Her stance shifts. She relaxes, yet I swear I can see the wheels spinning in her head. She's a cunning little siren. I know she is. No matter what, I need to make sure I don't underestimate her, for her sake more than mine. She seems to have a knack at putting herself in dangerous situations with men, no fucking way I'm letting her get into another one.

I know for a fact that if she leaves this place, her cravings will lead her to seek danger again, there is no way she can stay away from it. Wouldn't it be better if her cravings could be met right here... by me?

“Connor, yes. Okay. Can I sit here with you?” I cock my head as I watch her gently sit on the bench. “I brought my book.” She shows it me.

“Sure. There's a couple of furs in that corner.” I point to a basket. “Lay them on the bench, get comfortable.”

She nods and does as suggested, only she spots the fire and makes a little nest in front of the fireplace. I carry on carving the baroque inspired piece that I was working on when she came in.

Every few minutes, my eyes are stolen by her, curled in front of the fire, wrapped in animal furs, reading her book. This is quite an image, something I could and most definitely want to get used to. Like everything else involving her, it fits.

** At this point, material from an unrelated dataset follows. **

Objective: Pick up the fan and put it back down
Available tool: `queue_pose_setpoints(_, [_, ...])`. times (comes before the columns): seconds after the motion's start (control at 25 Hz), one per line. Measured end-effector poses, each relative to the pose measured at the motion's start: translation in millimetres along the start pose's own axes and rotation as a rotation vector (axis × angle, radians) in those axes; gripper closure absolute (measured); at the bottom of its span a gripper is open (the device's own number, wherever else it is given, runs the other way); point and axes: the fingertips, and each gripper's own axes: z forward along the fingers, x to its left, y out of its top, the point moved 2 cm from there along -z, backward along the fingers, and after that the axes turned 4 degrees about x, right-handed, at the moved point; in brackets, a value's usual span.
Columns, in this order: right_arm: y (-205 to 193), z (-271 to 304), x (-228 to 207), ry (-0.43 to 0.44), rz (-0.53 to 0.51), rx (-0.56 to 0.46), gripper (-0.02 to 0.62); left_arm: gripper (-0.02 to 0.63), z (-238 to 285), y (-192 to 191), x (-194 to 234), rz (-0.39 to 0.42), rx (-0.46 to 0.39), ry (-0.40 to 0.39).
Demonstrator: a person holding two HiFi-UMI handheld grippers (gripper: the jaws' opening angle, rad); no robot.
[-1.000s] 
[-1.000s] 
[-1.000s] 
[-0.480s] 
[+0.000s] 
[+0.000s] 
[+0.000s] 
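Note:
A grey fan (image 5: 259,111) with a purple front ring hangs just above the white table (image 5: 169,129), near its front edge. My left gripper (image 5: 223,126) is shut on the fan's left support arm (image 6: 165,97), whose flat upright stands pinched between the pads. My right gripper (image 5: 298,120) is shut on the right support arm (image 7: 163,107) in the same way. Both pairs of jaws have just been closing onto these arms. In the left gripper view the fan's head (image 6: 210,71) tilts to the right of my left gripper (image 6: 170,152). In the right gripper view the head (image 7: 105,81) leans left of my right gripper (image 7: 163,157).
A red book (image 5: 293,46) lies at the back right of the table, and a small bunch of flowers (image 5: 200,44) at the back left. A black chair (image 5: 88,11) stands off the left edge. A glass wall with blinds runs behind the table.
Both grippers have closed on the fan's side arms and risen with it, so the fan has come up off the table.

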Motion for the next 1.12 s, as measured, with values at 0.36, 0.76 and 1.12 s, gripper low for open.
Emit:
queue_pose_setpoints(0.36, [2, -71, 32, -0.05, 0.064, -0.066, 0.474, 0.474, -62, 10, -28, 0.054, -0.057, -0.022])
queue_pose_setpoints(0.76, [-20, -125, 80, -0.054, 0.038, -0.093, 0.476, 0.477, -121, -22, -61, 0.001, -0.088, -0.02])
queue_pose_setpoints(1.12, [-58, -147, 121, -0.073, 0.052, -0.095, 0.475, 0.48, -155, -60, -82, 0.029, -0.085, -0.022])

This thought lives rent free in my head now and nothing can pry it out. She fits in my world, and I can fucking guarantee that she knows this, no matter how much she will fight and deny it.

She fucking fits.

“So, did you kill all these animals I'm lying on?” she interrupts my train of thought, and I realize I was still staring at her.

“Most of them. Some I bought when I moved here. Down in Bear Creek, they hold all sorts of markets when spring comes. When I moved here, there was much I had to learn. Skinning, drying, and preparing hides was not something I knew. So some of them are the work of locals.”

“That is nice. Markets...” she trails off, lost in thought. “How big is Bear Creek?”

“Small, real small. Maybe a couple of thousand people. Barely a town.”

“Oh, wow, that is small. Doesn't it feel strange... you can be invisible in the big city, but here, here everyone can know your business. What if someone finds out...”

“About me?” I can't help but laugh. “No. I take my business elsewhere. And if... business comes up in town, I pass it on to Connor.”